The weather today reflects what our world has been experiencing the past few months, credited to the silent but deadly virus, COVID-19.
I look into the kitchen and see my father finishing up his lunch in a hurry to get back to his home office, and New York Governor Andrew Cuomo on television holding his daily Coronavirus press conference. Governor Cuomo is giving forewarning to the audience how the news he is about to share is the worst news he has ever had to give in his entire life. The death toll from the COVID-19 outbreak in New York is beginning to plateau but at a disturbing rate. The U.S. has exceeded Italy as the nation with the highest number of Coronavirus deaths with nearly 22,000 as of today, April 13th. My Uncle David being one of those 22,000 people— just a minuscule statistic, but a great loss to all those who knew him and loved him.
I'm not going to lie, the past month I have spent days feeling sorry for myself that my entire second semester of my sophomore year has been taken away from me, my birthright trip—an experience I have been looking forward to for months—was canceled and I cannot see any of my friends.
Yet, I have spent MOST other days extremely thankful for having such an amazing quarantine crew (shoutout to mom, dad and Lucie— my dog), delicious food on the table thanks to my mother's cooking talent, and most importantly, good health. Because what's more important than that? Nothing.

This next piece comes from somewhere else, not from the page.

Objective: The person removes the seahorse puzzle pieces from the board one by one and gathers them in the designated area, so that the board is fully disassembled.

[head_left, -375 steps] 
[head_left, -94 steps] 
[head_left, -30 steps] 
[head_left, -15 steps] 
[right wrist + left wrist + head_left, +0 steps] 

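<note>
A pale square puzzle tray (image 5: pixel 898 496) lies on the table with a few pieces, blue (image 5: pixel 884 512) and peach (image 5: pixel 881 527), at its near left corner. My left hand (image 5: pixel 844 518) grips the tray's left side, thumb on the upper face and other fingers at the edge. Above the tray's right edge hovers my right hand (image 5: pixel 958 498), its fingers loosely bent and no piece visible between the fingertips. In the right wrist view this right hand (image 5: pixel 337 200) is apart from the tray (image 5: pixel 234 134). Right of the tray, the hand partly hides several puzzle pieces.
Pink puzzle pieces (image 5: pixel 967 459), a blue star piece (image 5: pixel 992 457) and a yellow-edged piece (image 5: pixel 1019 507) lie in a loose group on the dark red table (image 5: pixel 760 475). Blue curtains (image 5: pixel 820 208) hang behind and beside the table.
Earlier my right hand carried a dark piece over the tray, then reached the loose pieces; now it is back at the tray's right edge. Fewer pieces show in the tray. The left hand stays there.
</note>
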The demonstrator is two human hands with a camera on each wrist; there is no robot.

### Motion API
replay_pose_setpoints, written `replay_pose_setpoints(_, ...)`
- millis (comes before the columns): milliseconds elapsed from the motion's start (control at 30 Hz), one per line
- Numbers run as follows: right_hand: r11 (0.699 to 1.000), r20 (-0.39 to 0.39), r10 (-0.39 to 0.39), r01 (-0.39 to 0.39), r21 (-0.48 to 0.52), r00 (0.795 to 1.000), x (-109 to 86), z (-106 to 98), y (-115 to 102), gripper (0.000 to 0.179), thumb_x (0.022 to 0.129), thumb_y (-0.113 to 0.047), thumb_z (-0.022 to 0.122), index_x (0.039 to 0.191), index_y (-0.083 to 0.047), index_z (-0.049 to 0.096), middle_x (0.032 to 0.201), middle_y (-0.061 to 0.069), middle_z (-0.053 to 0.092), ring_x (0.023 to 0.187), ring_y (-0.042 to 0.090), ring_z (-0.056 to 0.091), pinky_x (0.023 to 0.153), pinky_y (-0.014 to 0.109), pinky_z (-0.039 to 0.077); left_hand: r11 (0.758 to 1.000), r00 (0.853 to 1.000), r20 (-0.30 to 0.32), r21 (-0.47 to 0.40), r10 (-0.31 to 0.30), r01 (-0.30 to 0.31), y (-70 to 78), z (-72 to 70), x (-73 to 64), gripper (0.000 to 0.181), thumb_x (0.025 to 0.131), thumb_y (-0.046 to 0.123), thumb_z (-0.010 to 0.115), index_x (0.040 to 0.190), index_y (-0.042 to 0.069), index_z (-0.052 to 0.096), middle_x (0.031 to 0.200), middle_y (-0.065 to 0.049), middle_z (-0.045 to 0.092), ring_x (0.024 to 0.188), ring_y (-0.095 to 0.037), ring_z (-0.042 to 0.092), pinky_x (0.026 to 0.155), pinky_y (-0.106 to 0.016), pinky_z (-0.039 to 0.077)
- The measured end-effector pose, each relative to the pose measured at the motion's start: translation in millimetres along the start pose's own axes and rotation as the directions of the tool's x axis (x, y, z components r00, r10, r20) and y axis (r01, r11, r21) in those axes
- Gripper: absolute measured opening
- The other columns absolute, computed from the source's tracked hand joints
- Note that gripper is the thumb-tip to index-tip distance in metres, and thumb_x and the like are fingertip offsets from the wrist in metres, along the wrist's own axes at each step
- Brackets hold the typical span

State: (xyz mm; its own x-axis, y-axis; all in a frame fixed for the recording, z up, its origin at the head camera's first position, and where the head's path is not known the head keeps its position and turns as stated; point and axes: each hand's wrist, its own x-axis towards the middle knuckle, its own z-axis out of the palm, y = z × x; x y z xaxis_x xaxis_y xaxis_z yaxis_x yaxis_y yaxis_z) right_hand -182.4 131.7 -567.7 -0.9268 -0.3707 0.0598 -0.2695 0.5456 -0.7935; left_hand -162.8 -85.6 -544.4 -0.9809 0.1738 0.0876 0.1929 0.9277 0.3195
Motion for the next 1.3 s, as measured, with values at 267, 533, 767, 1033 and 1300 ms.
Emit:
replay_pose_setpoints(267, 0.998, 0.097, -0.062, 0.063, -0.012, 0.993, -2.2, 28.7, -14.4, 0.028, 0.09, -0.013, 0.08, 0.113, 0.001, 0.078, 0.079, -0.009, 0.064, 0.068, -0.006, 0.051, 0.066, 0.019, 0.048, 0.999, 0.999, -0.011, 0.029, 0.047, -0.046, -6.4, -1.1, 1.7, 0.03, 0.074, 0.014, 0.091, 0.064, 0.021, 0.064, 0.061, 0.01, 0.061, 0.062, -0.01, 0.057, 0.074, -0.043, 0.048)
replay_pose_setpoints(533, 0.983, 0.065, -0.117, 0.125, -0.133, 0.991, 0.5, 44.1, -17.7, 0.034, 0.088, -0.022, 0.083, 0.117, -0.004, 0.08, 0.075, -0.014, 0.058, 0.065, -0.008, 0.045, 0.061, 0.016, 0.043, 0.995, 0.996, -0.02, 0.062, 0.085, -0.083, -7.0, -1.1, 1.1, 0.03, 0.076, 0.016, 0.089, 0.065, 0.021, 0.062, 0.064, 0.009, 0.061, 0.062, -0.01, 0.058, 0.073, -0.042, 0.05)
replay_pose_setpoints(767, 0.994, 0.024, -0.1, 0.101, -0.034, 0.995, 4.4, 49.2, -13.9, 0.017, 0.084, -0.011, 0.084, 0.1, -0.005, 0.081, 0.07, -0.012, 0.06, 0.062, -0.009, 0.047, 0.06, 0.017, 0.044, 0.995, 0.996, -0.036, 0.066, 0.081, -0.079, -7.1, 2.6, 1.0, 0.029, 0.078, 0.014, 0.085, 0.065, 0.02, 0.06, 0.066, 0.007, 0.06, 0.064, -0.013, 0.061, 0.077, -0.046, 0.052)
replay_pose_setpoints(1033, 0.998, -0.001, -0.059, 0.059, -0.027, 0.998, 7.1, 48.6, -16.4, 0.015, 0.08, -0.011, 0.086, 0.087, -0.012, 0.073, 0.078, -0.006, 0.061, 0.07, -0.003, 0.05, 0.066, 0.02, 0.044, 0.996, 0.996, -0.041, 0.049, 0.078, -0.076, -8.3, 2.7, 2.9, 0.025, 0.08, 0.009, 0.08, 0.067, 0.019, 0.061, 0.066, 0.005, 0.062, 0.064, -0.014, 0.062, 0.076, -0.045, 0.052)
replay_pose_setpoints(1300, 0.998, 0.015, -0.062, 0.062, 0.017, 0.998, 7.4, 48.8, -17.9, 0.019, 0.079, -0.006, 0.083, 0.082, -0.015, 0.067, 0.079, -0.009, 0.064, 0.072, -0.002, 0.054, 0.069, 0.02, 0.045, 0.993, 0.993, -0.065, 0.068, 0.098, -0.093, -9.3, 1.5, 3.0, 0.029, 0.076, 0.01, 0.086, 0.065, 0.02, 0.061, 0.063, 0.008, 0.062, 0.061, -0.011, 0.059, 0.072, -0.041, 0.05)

Returning back to my initial question, should we erase 2020, I have thought long and hard about this question. I've thought to myself, is this a year I want to discuss when I am older and have children or should I just skip over it? Is this a year Americans will live on to tell, or should we just put it in a lockbox and throw away the key? Is this a year we want written in the history textbooks for future generations to study?
2020 has been a challenging year for the world. There continues to be a despicable amount of deaths and families are in mourning. More than 16 million Americans have lost their jobs. Non-essential businesses, restaurants and bars are closed, and face-to-face contact has evaporated into virtual communication.
Despite all of this, I have grown up living by the phrase, "Everything happens for a reason." This phrase, to me, applies to this year. Maybe a higher power has a different plan for all of us. Maybe a higher power felt this was the year to slow the world down. Teach people a lesson. A lesson that family and health is sacred. What matters most.
Instead of asking, “Should we erase 2020?” I will give you something more productive to think about— what is the first thing you want to do coming out of quarantine? Who is the first person you want to hug? Who is the first person you want to say face-to-face I love you to? How do you want to spend the rest of your life moving forward, once 2020 is in the past?